*WHAT IS EXPECTED:*
Search the data below for the string "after". Extract every line that contains it.
BEGIN COLLECTED MATERIAL
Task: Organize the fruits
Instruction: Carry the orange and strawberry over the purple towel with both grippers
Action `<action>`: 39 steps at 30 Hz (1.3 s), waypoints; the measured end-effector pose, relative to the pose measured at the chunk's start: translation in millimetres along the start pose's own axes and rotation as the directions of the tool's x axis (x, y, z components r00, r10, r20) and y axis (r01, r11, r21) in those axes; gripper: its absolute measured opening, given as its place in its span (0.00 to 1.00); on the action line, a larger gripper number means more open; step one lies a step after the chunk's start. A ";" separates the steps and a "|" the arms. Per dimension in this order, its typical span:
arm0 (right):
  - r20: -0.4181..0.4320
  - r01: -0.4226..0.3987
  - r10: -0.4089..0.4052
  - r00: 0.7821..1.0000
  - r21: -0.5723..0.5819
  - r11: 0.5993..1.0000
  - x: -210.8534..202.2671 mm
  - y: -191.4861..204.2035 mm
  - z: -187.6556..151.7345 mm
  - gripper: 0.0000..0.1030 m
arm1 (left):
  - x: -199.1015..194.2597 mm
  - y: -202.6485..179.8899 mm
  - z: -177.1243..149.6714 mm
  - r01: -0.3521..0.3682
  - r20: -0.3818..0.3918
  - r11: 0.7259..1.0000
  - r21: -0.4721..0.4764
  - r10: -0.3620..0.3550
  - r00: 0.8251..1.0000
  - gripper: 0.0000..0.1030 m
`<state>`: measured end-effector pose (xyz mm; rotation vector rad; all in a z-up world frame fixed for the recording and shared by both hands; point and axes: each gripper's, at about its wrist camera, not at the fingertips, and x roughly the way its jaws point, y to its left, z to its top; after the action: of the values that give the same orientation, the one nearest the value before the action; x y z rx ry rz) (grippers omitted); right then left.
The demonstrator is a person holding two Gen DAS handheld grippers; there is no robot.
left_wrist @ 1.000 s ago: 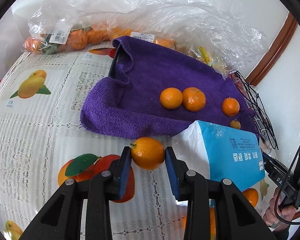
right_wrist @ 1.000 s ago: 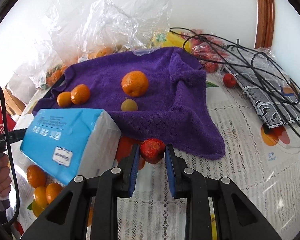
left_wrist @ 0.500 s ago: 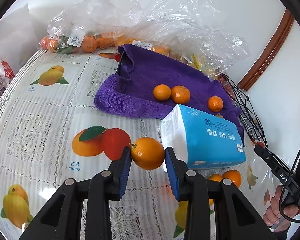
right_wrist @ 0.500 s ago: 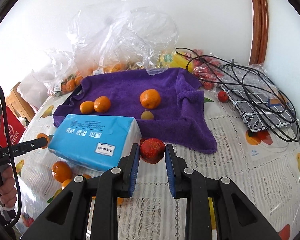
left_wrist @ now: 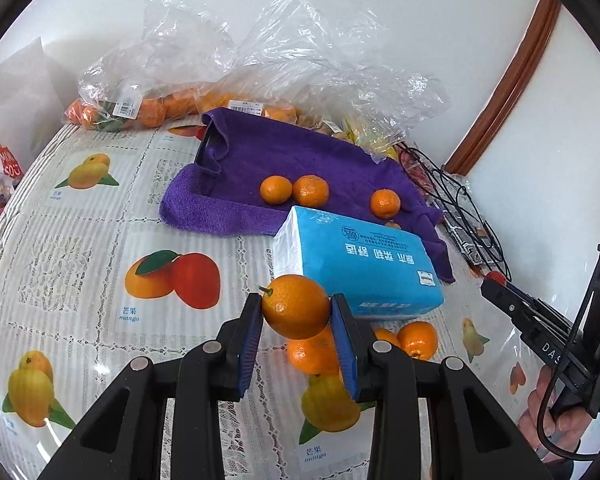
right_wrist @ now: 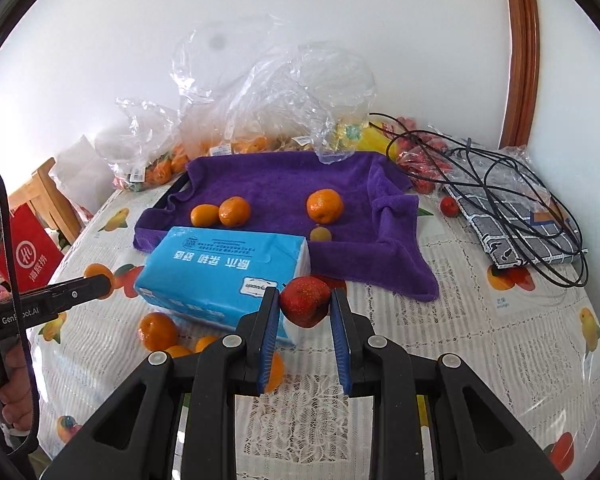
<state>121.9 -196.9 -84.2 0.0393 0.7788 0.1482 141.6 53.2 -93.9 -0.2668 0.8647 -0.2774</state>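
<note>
The blue tissue pack [left_wrist: 364, 264] covers the near edge of the purple towel [left_wrist: 284, 160] and all but a sliver of a small fruit [left_wrist: 392, 225] behind it; the held orange [left_wrist: 296, 306] and blue pads hide part of a loose orange [left_wrist: 312, 354] on the table. Fruit inside the crumpled clear bags [right_wrist: 260, 104] is too veiled to count; in the right wrist view, the red bag [right_wrist: 30, 252] is partly hidden behind the other gripper.

A blue-and-white plastic pack of tissues [right_wrist: 224, 276] lies on my fruit-printed lace tablecloth [right_wrist: 480, 320], its far edge against a rumpled purple towel [right_wrist: 352, 184]. Crumpled clear plastic bags [left_wrist: 300, 68] pile up behind it; tangled black cables [right_wrist: 512, 184] cross a checked cloth [right_wrist: 540, 236].
</note>
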 end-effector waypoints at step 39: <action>0.047 -0.014 0.014 0.999 0.011 1.000 24.9 -3.7 47.1 0.25 | 30.5 -30.6 46.7 0.033 -0.011 0.998 0.046 -0.032 0.999 0.32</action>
<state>172.9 -195.9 -68.3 0.0592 0.7325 0.1555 192.6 19.7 -76.0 -0.2366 0.8636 -0.3290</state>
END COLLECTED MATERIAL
*ANSWER AREA:*
Action `<action>`: 39 steps at 30 Hz (1.3 s), waypoints; the measured end-effector pose, relative to the pose measured at the chunk's start: translation in millimetres along the start pose's own axes and rotation as the directions of the tool's x axis (x, y, z components r00, r10, r20) and y axis (r01, r11, r21) in those axes; gripper: its absolute measured opening, given as its place in its span (0.00 to 1.00); on the action line, a larger gripper number means more open; step one lies a step after the chunk's start. A ";" separates the steps and a "|" the arms. Per dimension in this order, its typical span:
`<state>`: measured end-effector pose (xyz mm; rotation vector rad; all in a z-up world frame fixed for the recording and shared by both hands; point and axes: each gripper's, at about its wrist camera, not at the fingertips, and x roughly the way its jaws point, y to its left, z to its top; after the action: of the values that give the same orientation, the one nearest the value before the action; x y z rx ry rz) (grippers omitted); right then left.

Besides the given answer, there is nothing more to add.